◆ REQUIREMENT:
Please restate every line below exactly, without any pictures.

◆ INPUT DATA:
▽

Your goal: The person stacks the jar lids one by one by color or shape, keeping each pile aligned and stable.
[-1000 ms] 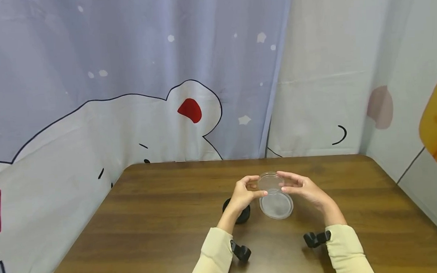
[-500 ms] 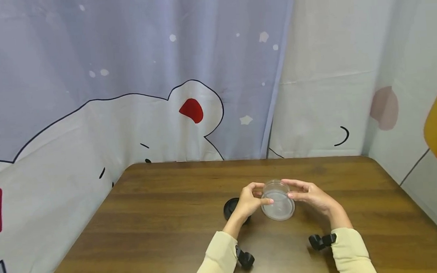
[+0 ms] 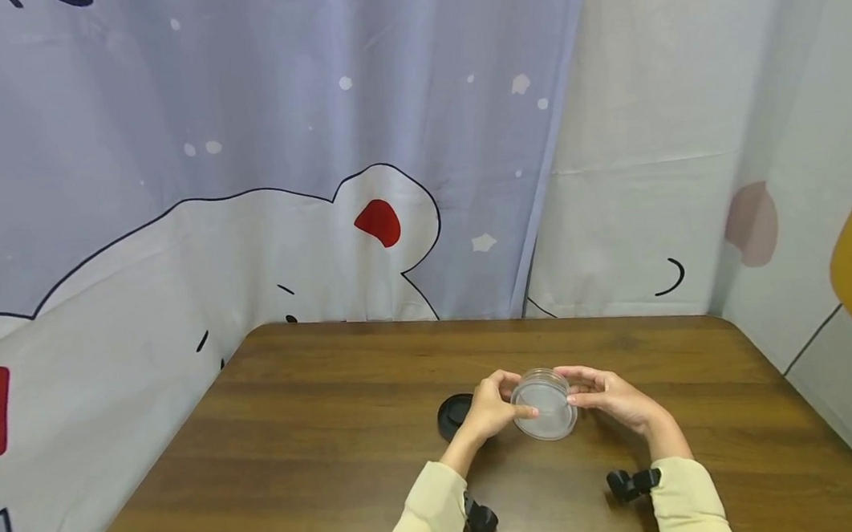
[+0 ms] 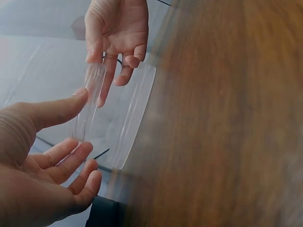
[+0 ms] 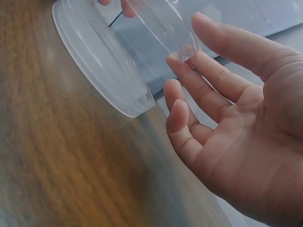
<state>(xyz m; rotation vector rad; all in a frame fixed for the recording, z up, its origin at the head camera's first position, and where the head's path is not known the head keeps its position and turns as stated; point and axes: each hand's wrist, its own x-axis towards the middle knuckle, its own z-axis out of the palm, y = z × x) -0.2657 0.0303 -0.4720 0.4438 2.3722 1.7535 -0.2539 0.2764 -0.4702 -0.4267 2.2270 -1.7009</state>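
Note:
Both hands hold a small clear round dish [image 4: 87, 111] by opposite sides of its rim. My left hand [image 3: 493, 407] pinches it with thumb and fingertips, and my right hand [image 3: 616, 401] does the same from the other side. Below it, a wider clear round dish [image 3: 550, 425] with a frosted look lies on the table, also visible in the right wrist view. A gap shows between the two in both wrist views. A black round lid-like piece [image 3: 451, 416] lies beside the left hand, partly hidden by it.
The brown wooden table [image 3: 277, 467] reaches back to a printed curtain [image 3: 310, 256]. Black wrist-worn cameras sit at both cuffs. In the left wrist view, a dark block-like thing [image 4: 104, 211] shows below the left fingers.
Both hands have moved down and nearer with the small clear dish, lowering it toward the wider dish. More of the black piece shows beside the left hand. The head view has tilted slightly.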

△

◆ OUTPUT FOR THIS TASK:
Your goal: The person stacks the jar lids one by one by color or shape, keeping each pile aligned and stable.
[-1000 ms] 
[-500 ms] 
[+0 ms] 
[+0 ms] 
[+0 ms] 
<state>(xyz m; rotation vector rad; all in a frame fixed for the recording, z up, its origin at the head camera's first position, and where the head's path is not known the head keeps its position and turns as stated; point and axes: each hand's wrist, its own x-axis towards the middle knuckle, its own z-axis out of the palm, y = z × x) -0.2657 0.0303 -0.4720 0.4438 2.3722 1.7535 -0.2539 0.2764 -0.4702 -0.4267 2.2270 -1.7009</state>
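Note:
Both hands hold a small clear round dish [image 4: 87, 111] by opposite sides of its rim. My left hand [image 3: 493, 407] pinches it with thumb and fingertips, and my right hand [image 3: 616, 401] does the same from the other side. Below it, a wider clear round dish [image 3: 550, 425] with a frosted look lies on the table, also visible in the right wrist view. A gap shows between the two in both wrist views. A black round lid-like piece [image 3: 451, 416] lies beside the left hand, partly hidden by it.
The brown wooden table [image 3: 277, 467] reaches back to a printed curtain [image 3: 310, 256]. Black wrist-worn cameras sit at both cuffs. In the left wrist view, a dark block-like thing [image 4: 104, 211] shows below the left fingers.
Both hands have moved down and nearer with the small clear dish, lowering it toward the wider dish. More of the black piece shows beside the left hand. The head view has tilted slightly.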

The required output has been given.